Discussion:
[9fans] exec() question
(too old to reply)
erik quanstrom
2013-03-15 17:03:08 UTC
Permalink
i'm sure i'm missing something obvious here, but exec has something
like this

up->seg[ESEG] = newseg(SG_STACK, TSTKTOP-USTKSIZE, TSTKTOP/BY2PG);

(some versions may not have /BY2PG, but that's beside the point.)

what happens if there is already a segment at TSTKTOP-USTKSIZE
that has been faulted in?

i would think that argc, argv could end up in the wrong physical page.

- erik
c***@gmx.de
2013-03-15 20:35:49 UTC
Permalink
i think you are right. the temporary tstk segment will be before
the stack segment like:

| txt | dat | bss ... | *unmapedspace* | tstk | stk |

the segattach syscall only makes sure you dont map something after
or overlapping with the stack. so i think you could indeed map
something there and make the front fall off after exec().

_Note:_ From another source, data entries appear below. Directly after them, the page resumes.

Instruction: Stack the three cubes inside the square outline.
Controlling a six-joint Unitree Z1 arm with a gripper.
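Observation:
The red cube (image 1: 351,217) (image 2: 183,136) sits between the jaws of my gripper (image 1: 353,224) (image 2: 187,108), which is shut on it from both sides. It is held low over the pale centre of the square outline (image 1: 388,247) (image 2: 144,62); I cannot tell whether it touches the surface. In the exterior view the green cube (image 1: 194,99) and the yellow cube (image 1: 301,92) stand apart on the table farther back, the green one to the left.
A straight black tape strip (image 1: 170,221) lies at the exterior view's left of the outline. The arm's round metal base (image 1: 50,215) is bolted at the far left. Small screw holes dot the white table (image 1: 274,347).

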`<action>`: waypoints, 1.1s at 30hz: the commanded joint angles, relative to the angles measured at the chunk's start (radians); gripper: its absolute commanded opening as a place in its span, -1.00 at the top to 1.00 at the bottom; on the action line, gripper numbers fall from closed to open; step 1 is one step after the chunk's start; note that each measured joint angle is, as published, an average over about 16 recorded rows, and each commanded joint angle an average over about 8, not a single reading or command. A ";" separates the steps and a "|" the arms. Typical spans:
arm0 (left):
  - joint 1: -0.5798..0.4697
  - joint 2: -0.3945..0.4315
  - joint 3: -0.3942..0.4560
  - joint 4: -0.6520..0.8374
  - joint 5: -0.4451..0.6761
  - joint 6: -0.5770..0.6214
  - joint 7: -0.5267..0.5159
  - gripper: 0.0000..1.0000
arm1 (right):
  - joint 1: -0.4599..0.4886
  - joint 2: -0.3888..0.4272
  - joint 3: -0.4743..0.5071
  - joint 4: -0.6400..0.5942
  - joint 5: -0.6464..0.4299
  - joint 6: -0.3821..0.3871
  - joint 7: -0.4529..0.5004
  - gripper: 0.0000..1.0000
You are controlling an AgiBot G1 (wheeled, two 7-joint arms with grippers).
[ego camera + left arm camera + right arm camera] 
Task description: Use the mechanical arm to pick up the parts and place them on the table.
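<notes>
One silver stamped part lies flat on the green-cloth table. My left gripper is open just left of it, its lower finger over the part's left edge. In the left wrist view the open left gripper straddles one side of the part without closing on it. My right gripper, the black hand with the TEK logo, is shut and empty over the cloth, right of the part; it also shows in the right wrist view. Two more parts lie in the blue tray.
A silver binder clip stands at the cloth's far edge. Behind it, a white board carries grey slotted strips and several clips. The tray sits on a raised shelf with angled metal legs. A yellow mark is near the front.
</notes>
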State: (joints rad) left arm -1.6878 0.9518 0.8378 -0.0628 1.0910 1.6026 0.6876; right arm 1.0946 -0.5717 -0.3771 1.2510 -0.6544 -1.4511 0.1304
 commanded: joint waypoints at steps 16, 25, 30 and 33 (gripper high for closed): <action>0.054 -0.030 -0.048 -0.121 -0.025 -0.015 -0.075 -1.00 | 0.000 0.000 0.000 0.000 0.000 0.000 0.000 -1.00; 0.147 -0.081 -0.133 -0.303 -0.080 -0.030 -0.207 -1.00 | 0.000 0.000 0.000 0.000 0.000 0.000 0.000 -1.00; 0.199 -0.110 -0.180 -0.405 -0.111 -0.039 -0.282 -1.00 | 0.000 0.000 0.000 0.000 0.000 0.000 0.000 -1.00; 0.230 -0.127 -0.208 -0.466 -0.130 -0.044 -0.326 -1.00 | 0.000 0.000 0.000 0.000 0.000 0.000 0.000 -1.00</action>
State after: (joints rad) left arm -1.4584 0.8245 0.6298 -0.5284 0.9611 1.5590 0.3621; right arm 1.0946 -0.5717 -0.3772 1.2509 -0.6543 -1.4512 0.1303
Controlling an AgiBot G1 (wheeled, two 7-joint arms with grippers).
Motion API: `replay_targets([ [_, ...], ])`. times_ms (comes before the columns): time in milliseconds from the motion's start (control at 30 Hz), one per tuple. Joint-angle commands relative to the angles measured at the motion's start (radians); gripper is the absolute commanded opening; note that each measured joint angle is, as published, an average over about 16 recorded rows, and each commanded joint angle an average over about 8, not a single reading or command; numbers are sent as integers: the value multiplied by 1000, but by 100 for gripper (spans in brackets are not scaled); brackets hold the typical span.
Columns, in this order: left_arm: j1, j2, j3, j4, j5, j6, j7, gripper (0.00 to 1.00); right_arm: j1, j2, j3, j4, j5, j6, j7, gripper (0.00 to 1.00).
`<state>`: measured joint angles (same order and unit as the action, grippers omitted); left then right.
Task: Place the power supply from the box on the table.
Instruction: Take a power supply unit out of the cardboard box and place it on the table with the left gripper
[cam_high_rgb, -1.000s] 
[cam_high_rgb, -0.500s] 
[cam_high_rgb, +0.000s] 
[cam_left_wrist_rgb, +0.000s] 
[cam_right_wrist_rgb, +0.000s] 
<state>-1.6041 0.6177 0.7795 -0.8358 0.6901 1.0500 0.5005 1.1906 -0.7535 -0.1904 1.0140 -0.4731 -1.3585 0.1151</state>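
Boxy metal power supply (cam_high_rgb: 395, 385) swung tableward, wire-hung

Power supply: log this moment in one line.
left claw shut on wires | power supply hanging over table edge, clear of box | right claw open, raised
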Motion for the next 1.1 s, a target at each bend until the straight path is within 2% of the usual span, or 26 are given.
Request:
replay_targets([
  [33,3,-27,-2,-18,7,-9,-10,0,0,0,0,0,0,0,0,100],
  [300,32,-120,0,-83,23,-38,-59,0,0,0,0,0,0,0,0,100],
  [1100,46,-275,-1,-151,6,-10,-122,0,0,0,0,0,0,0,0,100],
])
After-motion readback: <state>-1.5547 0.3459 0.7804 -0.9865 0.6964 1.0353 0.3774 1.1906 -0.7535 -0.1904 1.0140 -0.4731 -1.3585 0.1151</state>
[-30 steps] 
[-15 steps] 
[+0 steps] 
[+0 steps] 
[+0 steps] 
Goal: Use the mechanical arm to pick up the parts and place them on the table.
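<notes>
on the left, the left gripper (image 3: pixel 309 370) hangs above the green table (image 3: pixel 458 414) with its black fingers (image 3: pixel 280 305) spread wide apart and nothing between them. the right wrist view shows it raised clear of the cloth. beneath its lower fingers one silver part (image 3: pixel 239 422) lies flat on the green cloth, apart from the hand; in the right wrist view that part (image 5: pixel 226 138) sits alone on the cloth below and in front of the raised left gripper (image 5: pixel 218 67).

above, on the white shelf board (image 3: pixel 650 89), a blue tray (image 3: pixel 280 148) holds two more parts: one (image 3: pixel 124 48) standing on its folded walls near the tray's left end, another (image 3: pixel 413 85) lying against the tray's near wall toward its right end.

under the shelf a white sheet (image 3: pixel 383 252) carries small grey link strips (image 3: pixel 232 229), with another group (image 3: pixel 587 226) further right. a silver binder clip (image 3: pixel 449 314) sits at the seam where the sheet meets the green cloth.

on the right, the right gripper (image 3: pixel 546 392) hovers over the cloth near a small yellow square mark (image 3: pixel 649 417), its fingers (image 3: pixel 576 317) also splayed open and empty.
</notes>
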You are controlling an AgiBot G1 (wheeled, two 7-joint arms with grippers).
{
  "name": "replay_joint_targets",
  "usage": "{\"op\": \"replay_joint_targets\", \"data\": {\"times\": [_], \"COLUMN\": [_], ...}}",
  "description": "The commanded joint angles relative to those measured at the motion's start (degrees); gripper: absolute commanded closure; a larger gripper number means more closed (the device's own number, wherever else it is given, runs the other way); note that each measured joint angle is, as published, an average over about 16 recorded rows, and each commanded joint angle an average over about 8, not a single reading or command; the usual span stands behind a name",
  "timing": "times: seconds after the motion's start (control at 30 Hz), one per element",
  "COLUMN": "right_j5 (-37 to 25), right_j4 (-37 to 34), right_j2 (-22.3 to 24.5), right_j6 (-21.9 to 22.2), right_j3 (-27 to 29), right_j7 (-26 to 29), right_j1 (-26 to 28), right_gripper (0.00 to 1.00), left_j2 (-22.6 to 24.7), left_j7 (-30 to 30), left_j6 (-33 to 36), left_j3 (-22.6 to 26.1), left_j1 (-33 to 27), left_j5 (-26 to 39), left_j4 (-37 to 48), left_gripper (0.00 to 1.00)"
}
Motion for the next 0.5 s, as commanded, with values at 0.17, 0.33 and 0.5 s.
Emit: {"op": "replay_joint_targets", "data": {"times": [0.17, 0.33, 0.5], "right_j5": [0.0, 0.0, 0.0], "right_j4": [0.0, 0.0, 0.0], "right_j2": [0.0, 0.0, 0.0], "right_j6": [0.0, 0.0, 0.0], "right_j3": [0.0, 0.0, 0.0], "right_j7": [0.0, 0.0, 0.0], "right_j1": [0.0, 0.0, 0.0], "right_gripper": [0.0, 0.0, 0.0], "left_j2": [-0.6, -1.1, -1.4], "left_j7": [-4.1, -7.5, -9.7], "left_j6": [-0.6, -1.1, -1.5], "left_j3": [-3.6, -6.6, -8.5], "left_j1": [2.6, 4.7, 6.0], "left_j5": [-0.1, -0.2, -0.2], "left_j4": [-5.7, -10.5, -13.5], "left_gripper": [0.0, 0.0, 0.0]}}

you could map a readonly segment there and make the kernel crash
when it tries prepare the new stack.

segattach() also would try to allocate below the lowest possible stack
address when you pass 0 as the address.

maybe the tstk (ESEG) should be placed *after* the stack swaping
tstk and stk like:

#define TSTKTOP (VMAP-BY2PG)
#define TSTKSIZ 100
#define USTKTOP (TSTKTOP-TSTKSIZ)
#define USTKSIZE (16*1024*1024)

but maybe just making the checks in segattach take the tstk into
account is simpler...

--
cinap
c***@gmx.de
2013-03-15 20:41:06 UTC
Permalink
note here:

havnt tested this with any code yet. writing a simple test program
for this case would be a good next step.

--
cinap
erik quanstrom
2013-03-15 21:48:54 UTC
Permalink
Post by c***@gmx.de
havnt tested this with any code yet. writing a simple test program
for this case would be a good next step.
what i can't explain is why this doesn't fail on a 32-bit kernel.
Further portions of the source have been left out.